André Breton (1924, The Surrealist Manifesto)

I
Recently, when asked about Freud, European modernism and early American jazz music, my friend the jazz historian wrote me in a casual email that:

"My first book [(circa the '80s)] The Imperfect Art, deals with the relationship of jazz to concepts of modernism. But, at a minimum, you should check out the chapter 'Jazz and the Primitivist Myth' (also published in the Musical Quarterly). This chapter shows how the same European art critics who praised jazz were also interested in the influence of African art on modernism. Some of the connections here are little known and surprising."

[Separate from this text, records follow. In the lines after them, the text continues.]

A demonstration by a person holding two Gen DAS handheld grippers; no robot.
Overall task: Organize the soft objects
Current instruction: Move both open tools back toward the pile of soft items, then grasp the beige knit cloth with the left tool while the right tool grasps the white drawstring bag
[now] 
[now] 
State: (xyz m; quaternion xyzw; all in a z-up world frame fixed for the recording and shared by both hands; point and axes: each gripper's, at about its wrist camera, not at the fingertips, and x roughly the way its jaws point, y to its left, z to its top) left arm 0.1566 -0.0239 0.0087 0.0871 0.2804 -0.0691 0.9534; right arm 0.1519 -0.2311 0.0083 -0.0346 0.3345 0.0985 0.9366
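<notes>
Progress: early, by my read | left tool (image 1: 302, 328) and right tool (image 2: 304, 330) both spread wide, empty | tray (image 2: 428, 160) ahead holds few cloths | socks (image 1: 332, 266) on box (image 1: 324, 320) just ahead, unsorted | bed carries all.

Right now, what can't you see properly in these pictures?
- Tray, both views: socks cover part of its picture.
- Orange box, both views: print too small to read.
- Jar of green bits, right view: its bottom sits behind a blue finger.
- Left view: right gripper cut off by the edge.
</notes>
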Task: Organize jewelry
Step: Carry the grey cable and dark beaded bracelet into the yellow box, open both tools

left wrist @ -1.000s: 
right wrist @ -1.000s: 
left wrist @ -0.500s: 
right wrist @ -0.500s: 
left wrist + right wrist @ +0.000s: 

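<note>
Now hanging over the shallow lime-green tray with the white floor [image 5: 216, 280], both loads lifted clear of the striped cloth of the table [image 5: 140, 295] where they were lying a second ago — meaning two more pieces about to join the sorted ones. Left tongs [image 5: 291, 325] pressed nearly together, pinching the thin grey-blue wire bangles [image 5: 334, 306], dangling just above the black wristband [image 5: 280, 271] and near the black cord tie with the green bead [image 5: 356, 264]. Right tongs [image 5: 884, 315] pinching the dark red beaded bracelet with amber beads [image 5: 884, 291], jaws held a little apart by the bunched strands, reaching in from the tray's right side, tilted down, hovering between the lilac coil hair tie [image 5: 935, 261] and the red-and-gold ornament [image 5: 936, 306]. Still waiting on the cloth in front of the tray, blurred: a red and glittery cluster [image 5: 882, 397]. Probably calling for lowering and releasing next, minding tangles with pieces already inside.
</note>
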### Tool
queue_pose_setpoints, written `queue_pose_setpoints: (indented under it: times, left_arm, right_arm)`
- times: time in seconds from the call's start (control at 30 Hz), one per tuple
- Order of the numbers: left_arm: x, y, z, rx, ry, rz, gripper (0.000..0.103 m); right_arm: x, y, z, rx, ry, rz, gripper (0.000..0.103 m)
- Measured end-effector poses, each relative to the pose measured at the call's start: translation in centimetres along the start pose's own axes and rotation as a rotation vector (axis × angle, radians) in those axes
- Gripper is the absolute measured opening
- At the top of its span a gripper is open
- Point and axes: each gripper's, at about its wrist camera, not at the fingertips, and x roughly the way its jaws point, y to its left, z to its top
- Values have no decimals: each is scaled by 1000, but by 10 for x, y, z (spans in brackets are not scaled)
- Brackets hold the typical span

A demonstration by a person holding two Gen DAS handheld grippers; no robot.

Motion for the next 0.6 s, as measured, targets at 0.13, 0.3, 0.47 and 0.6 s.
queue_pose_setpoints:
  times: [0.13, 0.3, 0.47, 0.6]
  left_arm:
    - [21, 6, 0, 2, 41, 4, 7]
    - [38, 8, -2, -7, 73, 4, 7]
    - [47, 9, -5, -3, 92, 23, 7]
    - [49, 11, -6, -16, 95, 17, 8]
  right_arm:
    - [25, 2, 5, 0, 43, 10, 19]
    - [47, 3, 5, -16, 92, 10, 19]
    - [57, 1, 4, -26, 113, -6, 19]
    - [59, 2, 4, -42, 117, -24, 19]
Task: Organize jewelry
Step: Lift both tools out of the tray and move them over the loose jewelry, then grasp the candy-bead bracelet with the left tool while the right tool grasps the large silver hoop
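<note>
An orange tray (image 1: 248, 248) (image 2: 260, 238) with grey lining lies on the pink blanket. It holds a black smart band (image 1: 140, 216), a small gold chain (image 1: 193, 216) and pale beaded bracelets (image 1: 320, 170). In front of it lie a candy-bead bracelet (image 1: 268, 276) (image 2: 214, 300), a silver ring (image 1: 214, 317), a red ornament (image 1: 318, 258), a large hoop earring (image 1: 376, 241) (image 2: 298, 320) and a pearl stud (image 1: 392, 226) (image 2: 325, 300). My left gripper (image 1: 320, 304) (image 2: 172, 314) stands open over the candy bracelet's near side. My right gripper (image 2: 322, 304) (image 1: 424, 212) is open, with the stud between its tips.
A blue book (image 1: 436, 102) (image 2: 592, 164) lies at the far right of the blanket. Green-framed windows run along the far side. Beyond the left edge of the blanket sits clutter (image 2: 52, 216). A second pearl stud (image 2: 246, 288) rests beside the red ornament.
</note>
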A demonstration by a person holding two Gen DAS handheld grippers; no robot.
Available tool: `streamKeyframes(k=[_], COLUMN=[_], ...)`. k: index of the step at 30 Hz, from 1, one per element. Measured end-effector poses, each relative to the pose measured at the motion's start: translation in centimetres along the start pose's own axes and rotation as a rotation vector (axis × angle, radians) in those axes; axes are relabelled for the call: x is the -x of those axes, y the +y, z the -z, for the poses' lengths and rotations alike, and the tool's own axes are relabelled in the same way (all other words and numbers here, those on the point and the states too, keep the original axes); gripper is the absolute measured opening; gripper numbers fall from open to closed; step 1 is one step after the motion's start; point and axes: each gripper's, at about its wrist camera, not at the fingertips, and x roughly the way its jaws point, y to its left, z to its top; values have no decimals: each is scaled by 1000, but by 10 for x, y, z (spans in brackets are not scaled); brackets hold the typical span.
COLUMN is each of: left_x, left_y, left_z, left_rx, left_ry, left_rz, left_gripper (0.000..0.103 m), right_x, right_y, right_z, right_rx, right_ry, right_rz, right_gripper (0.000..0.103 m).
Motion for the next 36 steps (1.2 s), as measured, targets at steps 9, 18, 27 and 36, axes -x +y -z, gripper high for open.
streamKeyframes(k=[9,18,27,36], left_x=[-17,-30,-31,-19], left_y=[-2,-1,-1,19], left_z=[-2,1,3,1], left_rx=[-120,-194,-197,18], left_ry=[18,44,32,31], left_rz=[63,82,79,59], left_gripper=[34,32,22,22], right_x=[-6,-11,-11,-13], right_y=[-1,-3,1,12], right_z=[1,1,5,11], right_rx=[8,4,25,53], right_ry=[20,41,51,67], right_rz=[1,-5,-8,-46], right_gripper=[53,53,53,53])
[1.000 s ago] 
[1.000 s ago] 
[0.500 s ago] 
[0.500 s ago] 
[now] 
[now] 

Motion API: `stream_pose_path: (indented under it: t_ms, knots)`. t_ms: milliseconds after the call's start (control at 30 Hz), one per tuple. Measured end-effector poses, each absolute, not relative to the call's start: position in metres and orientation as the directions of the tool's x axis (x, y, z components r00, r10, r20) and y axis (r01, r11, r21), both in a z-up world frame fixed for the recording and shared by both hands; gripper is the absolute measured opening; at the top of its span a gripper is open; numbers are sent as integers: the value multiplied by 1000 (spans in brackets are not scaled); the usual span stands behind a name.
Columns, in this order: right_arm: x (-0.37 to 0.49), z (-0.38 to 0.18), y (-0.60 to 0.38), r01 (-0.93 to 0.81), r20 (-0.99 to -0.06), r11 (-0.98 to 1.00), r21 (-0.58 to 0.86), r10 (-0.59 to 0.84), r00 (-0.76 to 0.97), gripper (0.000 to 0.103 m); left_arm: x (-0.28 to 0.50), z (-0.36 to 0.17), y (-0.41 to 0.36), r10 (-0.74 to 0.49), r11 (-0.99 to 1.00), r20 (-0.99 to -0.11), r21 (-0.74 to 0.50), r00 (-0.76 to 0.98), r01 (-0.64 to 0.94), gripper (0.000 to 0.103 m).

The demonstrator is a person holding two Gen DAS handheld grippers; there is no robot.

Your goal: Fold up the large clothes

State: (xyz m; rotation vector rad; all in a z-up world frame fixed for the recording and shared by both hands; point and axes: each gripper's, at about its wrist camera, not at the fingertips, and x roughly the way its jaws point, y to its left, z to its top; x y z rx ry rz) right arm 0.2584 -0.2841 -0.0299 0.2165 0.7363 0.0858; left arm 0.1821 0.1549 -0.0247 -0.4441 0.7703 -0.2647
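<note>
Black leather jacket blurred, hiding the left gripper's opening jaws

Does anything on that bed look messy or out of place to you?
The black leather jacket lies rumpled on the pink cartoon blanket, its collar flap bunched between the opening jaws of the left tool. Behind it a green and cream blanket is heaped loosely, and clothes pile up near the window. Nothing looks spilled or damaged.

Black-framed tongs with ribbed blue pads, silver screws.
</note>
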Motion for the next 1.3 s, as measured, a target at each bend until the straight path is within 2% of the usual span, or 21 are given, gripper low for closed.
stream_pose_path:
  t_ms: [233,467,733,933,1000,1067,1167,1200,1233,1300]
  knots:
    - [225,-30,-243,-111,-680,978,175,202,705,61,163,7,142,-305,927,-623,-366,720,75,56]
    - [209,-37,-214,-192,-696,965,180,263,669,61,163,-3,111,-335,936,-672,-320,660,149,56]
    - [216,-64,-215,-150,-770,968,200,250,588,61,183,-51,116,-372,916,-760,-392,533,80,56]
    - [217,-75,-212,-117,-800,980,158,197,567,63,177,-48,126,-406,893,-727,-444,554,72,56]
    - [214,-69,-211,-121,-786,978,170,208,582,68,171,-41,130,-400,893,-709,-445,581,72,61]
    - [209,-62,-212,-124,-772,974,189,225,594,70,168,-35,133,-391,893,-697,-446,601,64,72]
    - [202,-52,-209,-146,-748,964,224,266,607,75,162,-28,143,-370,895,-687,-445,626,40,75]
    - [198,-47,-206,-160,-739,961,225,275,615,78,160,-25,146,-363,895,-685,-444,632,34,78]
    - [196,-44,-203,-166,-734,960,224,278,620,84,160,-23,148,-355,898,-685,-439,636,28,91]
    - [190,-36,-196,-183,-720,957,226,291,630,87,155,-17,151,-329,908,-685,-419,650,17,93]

I figured he was referring to the African mask trope in Parisian art during the turn of the 19th century ahead. (i.e. Picasso's "Les Demoiselles d'Avignon.") Aesthetes and historiographers have frequently made this observation. The African mask itself was in vogue during these years in that city. But what is African is not necessarily jazz.

My opinion was this: Not enough has been said about the origins of jazz music. Not as they pertain to the call-and-response of "sorrow songs" or "blue note" variations on the pentatonic scales. Nor, for that matter the numerous variations on a swing rhythm or ways to make that rhythm swing.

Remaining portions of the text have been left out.